Simpson dans ‘Les Simpson’

La fiction animée n’a pas non plus voulu manquer l’occasion d’utiliser la pertinence de l’affaire Simpson pour agrémenter ses histoires. Le premier d’entre eux a été, bien sûr, la création de Matt Groenning, Les Simpson, qui, dès novembre 1994, a parodié le cirque médiatique entourant l’enquête. Plus tard, au XXIe siècle, O.J. Simpson est apparu dans quelques épisodes de la série acide « South Park » et dans « Family Guy », une production dans laquelle il est devenu l’ami de Peter mais a subi le rejet de Quahog. L’épisode, intitulé  » The Juice is Loose « , parodiait le nom du documentaire de 1974 sur l’athlète (et son surnom), et a été traduit en Espagne par  » O.J. anda suelto  » et en Amérique latine par  » Mi Amigo Simpson « .

La musique et le cinéma ont également été inspirés par la chute en disgrâce de l’athlète, mais ceux qui en ont sans doute le plus profité, au-delà des journaux télévisés, sont les scénaristes des émissions de nuit et de variétés. Jay Leno a lancé les Dancing Itos à la gloire, qui étaient parfois accompagnés de Marcia Clark, Conan O’Brien s’est moqué de Johnnie Cochran, l’avocat d’O.J., et Saturday Night Live a fait de Tim Meadows une référence incontournable lorsqu’on parle du sportif. L’acteur afro-américain a quitté la série, mais Simpson n’a pas disparu des scénarios et a été interprété en 2013 par le comédien Kenan Thompson.

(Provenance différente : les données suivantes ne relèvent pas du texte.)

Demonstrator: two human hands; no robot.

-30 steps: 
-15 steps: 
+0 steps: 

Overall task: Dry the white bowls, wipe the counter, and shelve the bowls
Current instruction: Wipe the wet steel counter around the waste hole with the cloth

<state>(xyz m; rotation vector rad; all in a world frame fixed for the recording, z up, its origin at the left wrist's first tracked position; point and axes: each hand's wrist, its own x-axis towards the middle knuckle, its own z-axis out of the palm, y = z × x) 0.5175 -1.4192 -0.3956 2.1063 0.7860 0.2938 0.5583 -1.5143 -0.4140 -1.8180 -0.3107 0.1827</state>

La scène parodiait la recherche d’un jury qu’ils ont menée en 2008 pour le procès pour lequel le sportif est allé en prison. L’avocat de Simpson cherche des personnes qui n’ont pas d’idées préconçues sur O.J., et parmi les choix potentiels, on trouve un homme qui a passé 22 ans dans le coma, un autre qui souffre d’amnésie et même un extraterrestre. Lorsque l’avocat interroge un homme qui a vécu dans un abri nucléaire pendant des décennies, il lui parle de son passé de footballeur et ajoute : « Et il a tué cette femme, n’est-ce pas ? » « Je croyais qu’il avait vécu dans un abri nucléaire », commente alors indigné le défenseur de Simpson. Et le juré potentiel précise « Oui, mais c’est O.J. ». Et personne ne peut échapper à sa légende.